There have been numerous reports of the reprogramming of fibroblasts by miRNA. Several pro- and anti-aging factors have been identified and many miRNAs (including miR-17, miR-125b and miR-181 family members) have been linked with the age-dependent dysregulation associated with various physiological processes [16]. Natural products, or nutraceuticals, can elicit anti‐aging, anti‐cancer, and other health‐enhancing effects. A key target of the effects of natural products is the regulation of miRNA expression, which can result in cell death or help prevents aging and many diseases. The effects were involved in the expression of TP53/miR-34a/SIRT-1 axis induced by natural products (resveratrol, curcumin, etc). For example, the down regulation of miR-34, 145, and 200c can inhibit an aging or apoptosis [17]. Recently, nicotinamide mononucleotide (NMN) was shown to potentially regulate miRNA-regulated anti-aging mechanisms, and NAD+ booster treatments and sirtuin activators could be harnessed for the development of new pharmacological approaches for the prevention and treatment of age-related vascular diseases [18]. Many miRNAs are linked with the age-dependent dysregulations of various physiological processes, including stem cell aging. All miR-17, miR-125b, and miR-181 family members are down regulated in various old tissue stem cells (TSCs), and their down regulation suppresses cytogenesis, proliferation, and secretion of homeostatic factors, while promoting inflammation and tumorigenesis [16]. The knockdown of miR-124 results in cephalic regeneration phenotypes, such as in the brain and visual systems. Furthermore, the concentration of reactive oxygen species (ROS) can modulate TGF-β activation, which in turn down regulates two types of miRNAs (miR-200 and miR-302). Surprisingly, these two miRNAs maintain pluripotency, while they are down regulated during the acquirement of a specific cellular phenotype. Hypoxia can deeply influence stem cell behavior by inducing the appearance of specific phenotypes as well as the direct reprogramming of somatic cells [19].

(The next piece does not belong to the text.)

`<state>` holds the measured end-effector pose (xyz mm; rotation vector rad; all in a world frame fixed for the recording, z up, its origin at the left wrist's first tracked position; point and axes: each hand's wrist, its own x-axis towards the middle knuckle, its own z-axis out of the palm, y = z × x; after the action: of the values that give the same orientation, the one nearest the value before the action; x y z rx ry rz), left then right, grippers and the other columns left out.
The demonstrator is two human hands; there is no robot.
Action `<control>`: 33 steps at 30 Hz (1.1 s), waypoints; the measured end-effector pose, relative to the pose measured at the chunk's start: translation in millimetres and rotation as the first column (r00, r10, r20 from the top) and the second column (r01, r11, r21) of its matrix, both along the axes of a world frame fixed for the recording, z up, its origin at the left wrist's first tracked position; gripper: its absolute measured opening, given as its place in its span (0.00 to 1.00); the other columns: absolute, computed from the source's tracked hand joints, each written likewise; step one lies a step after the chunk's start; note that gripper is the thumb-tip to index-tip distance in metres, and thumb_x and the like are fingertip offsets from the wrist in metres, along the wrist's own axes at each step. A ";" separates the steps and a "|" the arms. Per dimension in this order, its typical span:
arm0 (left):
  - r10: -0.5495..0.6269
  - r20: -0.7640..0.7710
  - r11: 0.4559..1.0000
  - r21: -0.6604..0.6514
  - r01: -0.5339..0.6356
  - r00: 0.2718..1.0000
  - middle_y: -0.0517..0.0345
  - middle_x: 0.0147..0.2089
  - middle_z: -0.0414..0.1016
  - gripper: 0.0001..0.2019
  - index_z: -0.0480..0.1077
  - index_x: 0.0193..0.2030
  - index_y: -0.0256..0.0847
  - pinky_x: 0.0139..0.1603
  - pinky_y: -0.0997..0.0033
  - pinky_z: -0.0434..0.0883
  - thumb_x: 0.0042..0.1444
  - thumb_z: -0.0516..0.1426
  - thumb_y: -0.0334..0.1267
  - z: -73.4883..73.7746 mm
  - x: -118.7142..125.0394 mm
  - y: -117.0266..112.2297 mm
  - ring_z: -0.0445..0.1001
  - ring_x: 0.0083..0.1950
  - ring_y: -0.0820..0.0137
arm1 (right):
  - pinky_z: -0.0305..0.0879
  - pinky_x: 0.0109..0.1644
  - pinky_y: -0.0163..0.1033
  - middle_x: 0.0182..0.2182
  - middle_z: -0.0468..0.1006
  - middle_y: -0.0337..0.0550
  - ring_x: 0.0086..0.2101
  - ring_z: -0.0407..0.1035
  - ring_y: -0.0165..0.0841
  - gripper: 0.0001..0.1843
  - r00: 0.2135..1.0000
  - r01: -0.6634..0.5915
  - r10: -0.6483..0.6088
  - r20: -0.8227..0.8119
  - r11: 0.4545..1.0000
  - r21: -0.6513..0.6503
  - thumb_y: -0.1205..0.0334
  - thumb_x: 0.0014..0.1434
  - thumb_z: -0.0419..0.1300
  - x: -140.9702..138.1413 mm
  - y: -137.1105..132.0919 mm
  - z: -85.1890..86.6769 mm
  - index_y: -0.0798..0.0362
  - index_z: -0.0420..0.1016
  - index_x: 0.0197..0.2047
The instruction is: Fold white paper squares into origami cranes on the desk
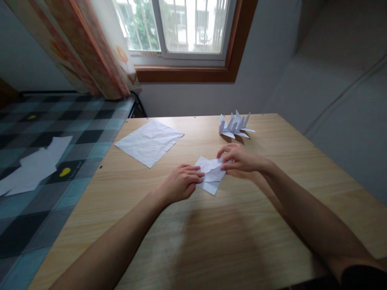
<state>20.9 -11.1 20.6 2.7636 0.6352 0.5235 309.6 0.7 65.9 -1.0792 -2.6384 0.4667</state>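
A small folded sheet of white paper (213, 176) lies on the table between my two hands, with creases and overlapping flaps. From the left, my left hand (182, 184) rests on its edge, fingers stretched out and pressing it flat. My right hand (238, 158) pinches the paper's upper right edge between thumb and fingers. Part of that corner is hidden under the fingertips. Behind the right hand stands a cluster of white folded paper cranes (235, 125), their points sticking up. To the left is a larger unfolded, creased paper square (151, 141).
The wooden table (193, 237) ends at the back below a window (190, 28). On the left, a bed with a checked cover (99, 133) adjoins it, and loose white paper pieces (38, 167) lie there. A curtain (99, 48) hangs at the back left.
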 end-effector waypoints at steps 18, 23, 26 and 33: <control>0.039 -0.119 0.988 0.153 -0.021 0.992 0.51 0.43 0.76 0.13 0.76 0.49 0.44 0.47 0.60 0.68 0.64 0.53 0.42 9.3 7.0 -12.8 0.71 0.44 0.62 | 0.64 0.58 0.51 0.50 0.77 0.58 0.52 0.69 0.44 0.19 0.899 0.419 -0.286 -0.331 0.781 0.463 0.53 0.68 0.52 -26.7 -11.0 -16.2 0.58 0.77 0.48; 0.039 -0.153 0.982 0.190 -0.010 0.987 0.49 0.43 0.72 0.16 0.75 0.50 0.42 0.50 0.57 0.67 0.65 0.52 0.47 8.3 7.7 -14.7 0.70 0.46 0.60 | 0.54 0.68 0.54 0.67 0.61 0.62 0.67 0.53 0.45 0.36 0.997 -0.038 0.019 0.077 0.965 0.259 0.45 0.68 0.51 -53.7 -23.7 -50.6 0.61 0.55 0.70; 0.027 -0.127 0.987 0.161 -0.007 0.991 0.49 0.42 0.72 0.16 0.76 0.48 0.41 0.51 0.59 0.67 0.65 0.51 0.46 8.0 7.6 -14.6 0.70 0.46 0.61 | 0.47 0.71 0.54 0.70 0.54 0.62 0.70 0.47 0.45 0.41 0.990 -0.048 0.026 0.139 0.986 0.162 0.40 0.67 0.48 -54.9 -25.0 -59.4 0.63 0.51 0.71; 0.003 -0.141 0.992 0.122 0.015 0.990 0.49 0.43 0.73 0.16 0.75 0.51 0.42 0.50 0.59 0.68 0.64 0.53 0.45 6.9 5.6 -12.9 0.72 0.47 0.60 | 0.42 0.73 0.55 0.71 0.49 0.58 0.71 0.43 0.43 0.43 0.984 0.009 -0.027 0.178 0.995 0.098 0.37 0.68 0.43 -44.4 -14.1 -56.7 0.61 0.47 0.73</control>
<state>26.5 -24.0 27.6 2.9376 0.6456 0.3800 265.3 -13.4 9.2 -1.1634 -2.7699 0.2456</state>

Exosomes produced by local fibroblasts in the muscles of individuals with Duchenne muscular dystrophy (DMD) can induce the phenotypic conversion of healthy fibroblasts to myofibroblasts, thereby increasing the fibrotic response [20]. The conversion of myeloid to fibroblast-like cells is impaired in wounds of individuals with diabetes. During cross-talk between keratinocytes and myeloid cells, miR-21 packaged in extracellular vesicles (EV) is required for cell conversion [21]. A combination of miRNAs 1, 133, 208, and 499 is capable of inducing direct cellular reprogramming of fibroblasts to cardiomyocyte-like cells in vitro [22]. The restoration of tissue homeostasis by controlling stem cell aging is a promising therapeutic approach for geriatric disorders [16]. The expression of miR-9/9* and miR-124 (miR-9/9*-124) in human fibroblasts induces their conversion into neurons, a process facilitated by NEUROD2,

through compositional changes of SWI/SNF-like BAF chromatin-remodeling complexes [23]. Tissue repair and regeneration relies on the function of miRNAs, molecular silencers that enact post-transcriptional gene silencing of coding genes. Disruption of miRNA homeostasis is developmentally lethal, indicating that fetal tissue development is tightly controlled by miRNAs [24]. The human miRNA 520d-5p induced fibroblasts to Muse cell-like spheroid cells with CD105, Nanog, and P53 positive [2]. The authors presumed that it may be an adult type of human mesenchymal stem cell (hMSC), but it is the reason why the induced cells can easily differentiate and generate juvenile fibroblasts with CD105 positivity one after the other (Figure 3). Unlike dermal growth factor, this small ribonucleotide prevents hMSCs present in the skin being used up because it can mobilize them from differentiated to undifferentiated cell types.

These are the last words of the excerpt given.